Robert Graham Reporting From Supreme Court Washington DC. April 25, 2012
Our Genes Can Not Be Patent Protected All Breast Cancer Scientist Is Free To Develop a Cure
Kudos To The Supreme Court For Fixing Case Number 10-1150 Mayo Collaborative Services v. Prometheus
Laboratories......... Breast Cancer Patients Can Now Benefit From Every Scientist In The World Working On A Cure @GenNXeix Biotech Our Science NoteBook is BRCA1 BRCA2 Compliant
Gennxeix Biotech is clear to sale it's Science NoteBook to Breast Cancer Doctors. Now that the Supreme court has ruled on Myriad Genetics Inc case. The is patent protection, Patent protection is important for companies that are focusing on personalized medicine, including Gennxeix Myriad Genetics Inc. (MYGN) and Novartis AG. (NOVN) The field involves determining whether a patient is genetically susceptible to a particular disease or would be especially responsive to certain medicine.
On 26 March, the US Supreme Court handed down a short summary disposition as the latest instalment in a
long-running case that questions whether human genes can be patented. The Court simply vacated the 2011 decision by the Court of Appeals for the Federal Circuit (CAFC), which upheld Myriad Genetics Inc's (Myriad) patents relating to the BRCA genes, and sent the case back down to the CAFC for rehearing in light of a Supreme Court case on patenting laws of nature, handed down just six days earlier (Mayo Collaborative Services v Prometheus Laboratories, 10-1150) (Mayo).
The History of. Case 10-1150
In 2009, the Association for Molecular Pathology together with many others filed suit against Myriad, the US Patent Office, and others, seeking to overturn 15 claims in seven of Myriad’s patents. The patents at
issue relate to both process claims (method for detecting increased risk of breast cancer) and composition-of-matter claims (the BRCA1 and BRCA2 isolated genes).
In 2010, Judge Sweet in the US District Court (SDNY) held that both the genes and methods were not patentable. In relation to the genes, they were not ‘markedly different’ to naturally occurring genes. Myriad’s argument that the technique of purifying the genes rendered the compounds patent-eligible was rejected. Judge Sweet noted the dual nature of genes as both compositions of matter and carriers of information. The fact that, even after the purification process, the information provided by the genes remained the same meant that they were unpatentable products of nature.
As for the method claims, Judge Sweet relied on a ‘machine or transfer’ (MOT) test developed in an earlier CAFC decision (Bilski v Kappos) to conclude that the claims to the process of analysis or comparison in the technique were no more than ‘abstract mental processes’. However, the Supreme Court later qualified the CAFC opinion, leaving this aspect of Judge Sweet’s opinion particularly vulnerable to appeal.
Unsurprisingly Myriad appealed, and last year the CAFC overturned parts of the first instance decision, finding that because isolated DNA had been ‘cleaved’ (covalent bonds in its backbone chemically severed) it was rendered a different molecule, just a fraction of a native DNA molecule, and thus patentable. However, on the method claims the CAFC largely upheld the prior decision, invalidating all claims except one on the basis that they were merely abstract mental processes. The surviving method claim was directed to a method for screening potential cancer therapies. This claim included a transformative step, satisfying the MOT test.
How much guidance the Mayo case can provide for the CAFC, given that it deals with process patenting, rather than compositions of matter. In Mayo, the Supreme Court found that a process for determining dosages for a person with auto-immune disease was unpatentable.
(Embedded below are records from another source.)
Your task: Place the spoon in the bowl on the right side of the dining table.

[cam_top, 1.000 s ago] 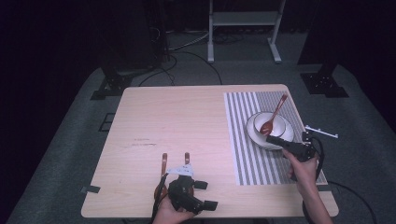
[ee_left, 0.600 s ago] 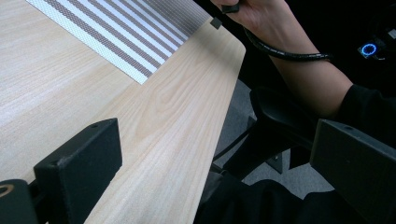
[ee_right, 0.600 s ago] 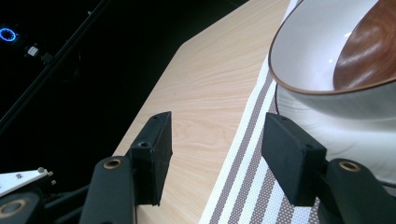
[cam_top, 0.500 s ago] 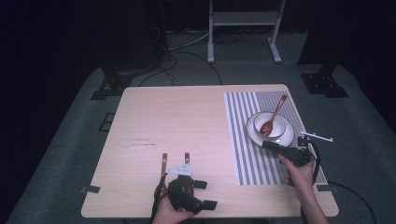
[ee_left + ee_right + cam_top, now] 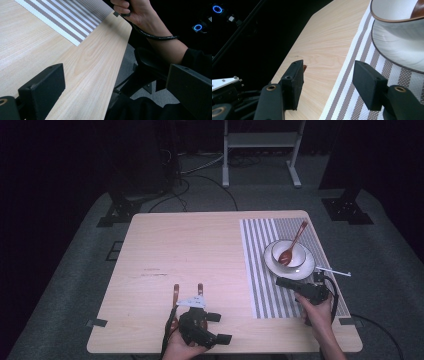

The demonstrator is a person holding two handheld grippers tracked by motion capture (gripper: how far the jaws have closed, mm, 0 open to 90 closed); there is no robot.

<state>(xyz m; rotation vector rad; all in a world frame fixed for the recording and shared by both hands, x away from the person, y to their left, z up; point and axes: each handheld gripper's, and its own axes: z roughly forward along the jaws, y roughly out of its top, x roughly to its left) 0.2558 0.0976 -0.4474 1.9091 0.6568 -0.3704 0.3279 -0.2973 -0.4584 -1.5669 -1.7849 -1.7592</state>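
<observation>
While the left gripper (image 5: 187, 289) rests at the bottom centre of the high view with its jaws spread and nothing between them, the right gripper (image 5: 280, 281) at lower right lies on the striped placemat (image 5: 260, 270), jaws also spread and empty, pointing left across the mat just below the plate (image 5: 306, 269). Farther up sits the bowl (image 5: 295, 249) on that plate, and the wooden spoon (image 5: 292, 245) leans in it, handle toward the upper right. To my eye the setting looks finished, with little left to do.
</observation>
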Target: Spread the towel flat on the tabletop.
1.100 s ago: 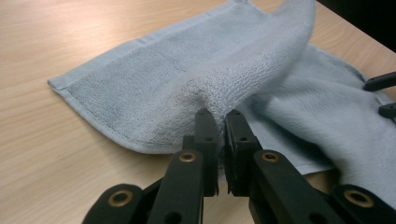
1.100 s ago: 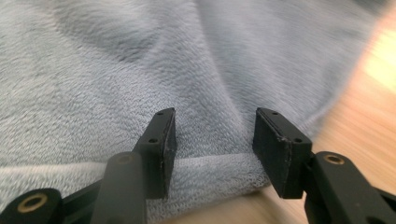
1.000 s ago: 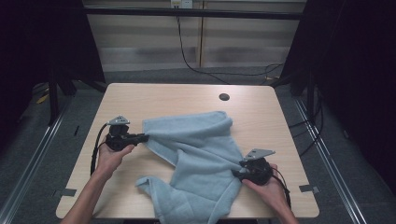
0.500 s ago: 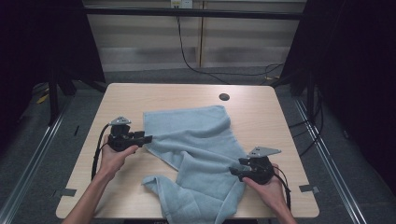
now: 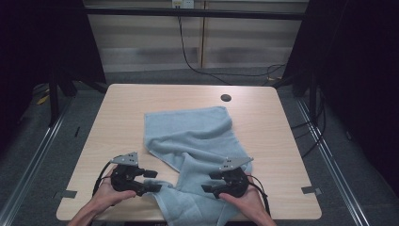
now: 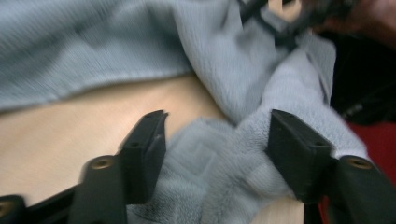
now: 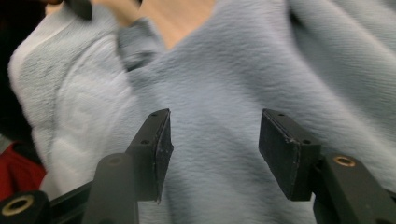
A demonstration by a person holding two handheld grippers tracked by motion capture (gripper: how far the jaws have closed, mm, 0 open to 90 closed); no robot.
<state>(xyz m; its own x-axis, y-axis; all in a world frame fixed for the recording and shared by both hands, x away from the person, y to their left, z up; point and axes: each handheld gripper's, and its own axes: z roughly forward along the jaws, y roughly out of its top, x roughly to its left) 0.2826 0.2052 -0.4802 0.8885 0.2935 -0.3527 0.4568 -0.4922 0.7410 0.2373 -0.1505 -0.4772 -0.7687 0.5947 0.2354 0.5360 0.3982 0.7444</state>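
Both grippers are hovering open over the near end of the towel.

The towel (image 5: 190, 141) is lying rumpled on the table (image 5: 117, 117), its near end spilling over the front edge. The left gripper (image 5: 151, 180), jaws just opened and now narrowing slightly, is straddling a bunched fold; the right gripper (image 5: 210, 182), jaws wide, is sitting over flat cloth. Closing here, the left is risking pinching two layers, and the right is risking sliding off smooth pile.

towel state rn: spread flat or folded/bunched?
Bunched, not flat. The towel lies partly spread toward the far side of the table, but its near part is rumpled, with overlapping folds, and hangs over the near edge.
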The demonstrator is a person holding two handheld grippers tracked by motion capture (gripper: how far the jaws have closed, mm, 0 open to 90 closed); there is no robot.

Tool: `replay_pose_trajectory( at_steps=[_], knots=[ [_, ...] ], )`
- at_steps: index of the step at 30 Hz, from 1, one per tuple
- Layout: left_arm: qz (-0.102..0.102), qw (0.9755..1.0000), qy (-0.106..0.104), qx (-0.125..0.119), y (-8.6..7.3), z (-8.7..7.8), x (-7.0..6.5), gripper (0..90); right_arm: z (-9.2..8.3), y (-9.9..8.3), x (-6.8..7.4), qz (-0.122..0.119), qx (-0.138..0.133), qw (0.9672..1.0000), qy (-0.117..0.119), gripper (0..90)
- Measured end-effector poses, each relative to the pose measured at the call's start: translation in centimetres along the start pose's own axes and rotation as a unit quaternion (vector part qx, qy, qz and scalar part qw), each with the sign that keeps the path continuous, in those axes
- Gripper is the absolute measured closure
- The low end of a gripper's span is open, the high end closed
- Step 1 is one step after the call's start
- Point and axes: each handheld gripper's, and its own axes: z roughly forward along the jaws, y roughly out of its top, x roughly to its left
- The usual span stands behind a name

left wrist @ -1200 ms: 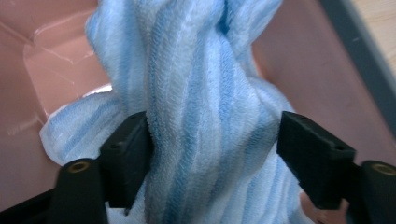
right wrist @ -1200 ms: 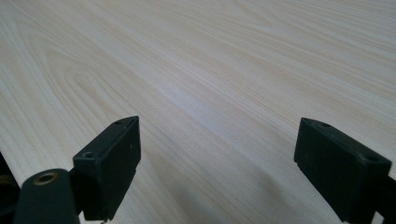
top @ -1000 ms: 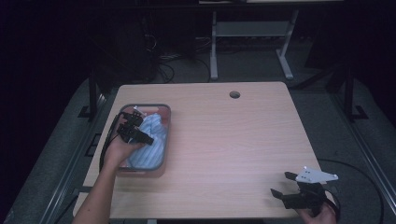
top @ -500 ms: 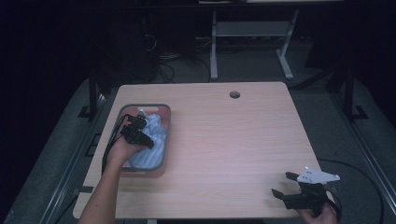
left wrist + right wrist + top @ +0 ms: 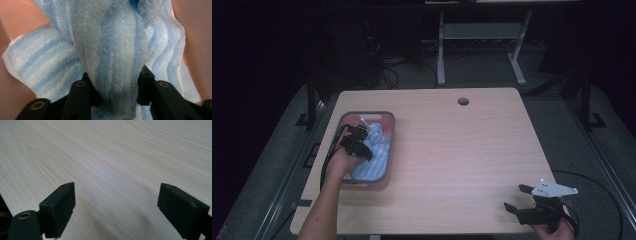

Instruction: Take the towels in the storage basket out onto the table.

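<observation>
Compared with a second ago, the left gripper point(image 5: 362, 142) has dipped a bit lower into the shallow grey-rimmed rectangular tray point(image 5: 388, 125) near the table's left edge, and its jaws have just been closing — now they're pinching a raised fold of the fluffy blue-and-white striped towel point(image 5: 117, 57) between them. In the left gripper view the bunched ridge of cloth sits squeezed right between the two black jaws, with the rest of the towel spread flat on the tray floor behind it. The right gripper point(image 5: 524, 200) hasn't budged — it sits by the near right corner of the light wooden table point(image 5: 472, 150), jaws spread wide over bare wood. No readable labels or writing anywhere.
</observation>
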Motion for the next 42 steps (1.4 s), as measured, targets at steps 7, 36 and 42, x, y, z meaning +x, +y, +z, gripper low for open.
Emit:
replay_pose_trajectory(
  at_steps=[7,36,42],
  knots=[
    [-0.015,0.999,-0.034,-0.027,-0.7,-0.9,0.3,69.7,-0.1,0.1,0.1,-0.001,-0.003,1.0,-0.003,14.2],
    [-0.051,0.9733,-0.13,-0.182,-3.8,-8.4,2.0,70.3,-0.2,0.8,0.0,-0.01,-0.01,0.9998,-0.015,14.2],
    [-0.047,0.9718,-0.136,-0.187,-3.6,-9.1,1.9,70.2,-0.1,0.9,0.2,-0.007,-0.012,0.9997,-0.019,14.1]
  ],
)
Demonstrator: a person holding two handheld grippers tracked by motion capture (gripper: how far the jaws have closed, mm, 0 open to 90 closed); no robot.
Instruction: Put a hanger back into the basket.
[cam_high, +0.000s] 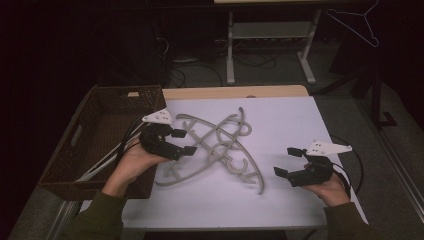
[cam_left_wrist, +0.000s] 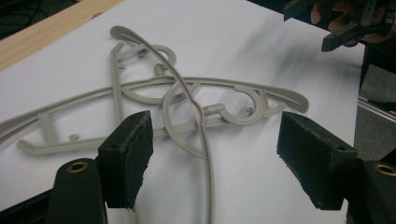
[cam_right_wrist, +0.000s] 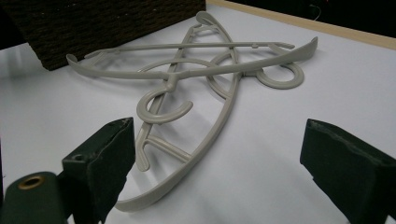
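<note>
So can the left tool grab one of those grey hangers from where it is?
Probably yes. The left tool is open and already at the edge of the crossed grey hangers, with nothing between them. In the left gripper view a hanger bar runs between its pads, not yet pinched.

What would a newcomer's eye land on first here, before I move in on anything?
Most likely the tangle of grey plastic hangers, crossed over one another in the middle of the white table top. Next, the two black grippers flanking it: the left gripper open at the pile's left edge, the right gripper open and apart from it. A dark woven basket sits at the table's left side.
</note>
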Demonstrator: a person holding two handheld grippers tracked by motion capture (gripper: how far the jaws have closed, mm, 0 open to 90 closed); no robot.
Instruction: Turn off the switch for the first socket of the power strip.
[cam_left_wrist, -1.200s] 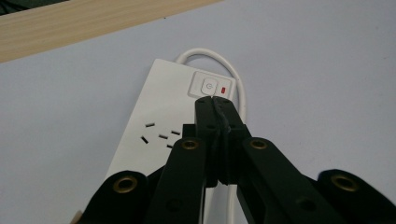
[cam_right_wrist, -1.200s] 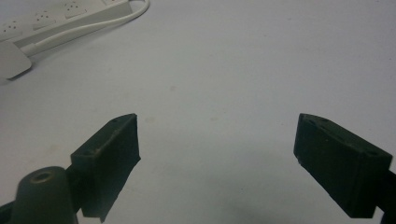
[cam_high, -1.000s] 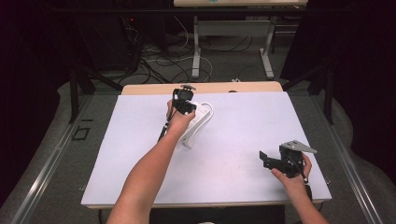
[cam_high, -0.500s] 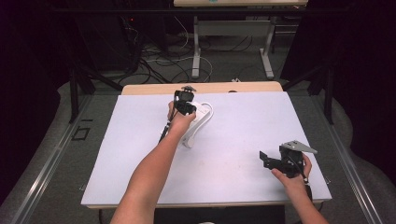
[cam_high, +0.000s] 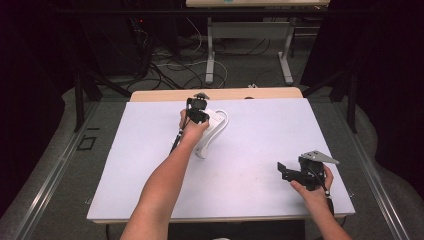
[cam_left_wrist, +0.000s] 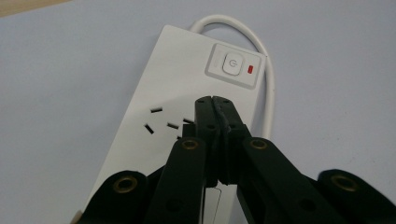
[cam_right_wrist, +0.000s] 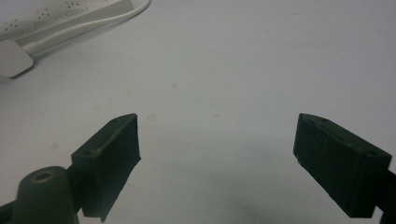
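Left gripper view shows my left tongs (cam_left_wrist: 215, 100) pressed together with nothing between them, tips hovering over the white power strip (cam_left_wrist: 187, 88) — its switch (cam_left_wrist: 232, 64) just ahead of them. My right tongs (cam_right_wrist: 217, 140) stand wide apart over bare table (cam_right_wrist: 243, 60), with the strip far ahead-left.

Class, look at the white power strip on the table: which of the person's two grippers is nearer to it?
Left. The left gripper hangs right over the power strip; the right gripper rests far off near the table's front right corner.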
The relationship between certain concentrations of metabolites in a patient’s blood and the likelihood of under or over-dosing were merely laws of nature.
Accordingly, the claimed processes were unpatentable unless they contained steps that genuinely applied the laws of nature, rather than merely constituting an attempt to monopolise the natural correlation itself. The additional steps in the claims did not transform an unpatentable law of nature into a patent-eligible application.
Myriad will now have to wait for the CAFC to consider and apply the ramifications of Mayo, and decide on the composition of matter issue – probably late 2012 or 2013. For this reason, some analysists are predicting the CAFC may well uphold Myriad’s composition claims. In any event, Myriad has a suite of other patents protecting its BRACAnalysis technique which would likely deter others from its use, at least in the short term. So Myriad remains bullish on the issue, stating that it will ‘vigorously defend’ its claims because of their ‘great importance to the medical, pharmaceutical, biotechnology and other commercial industries’. Life Science Companies are free to find A Cure for Breast Cancer using Genomics.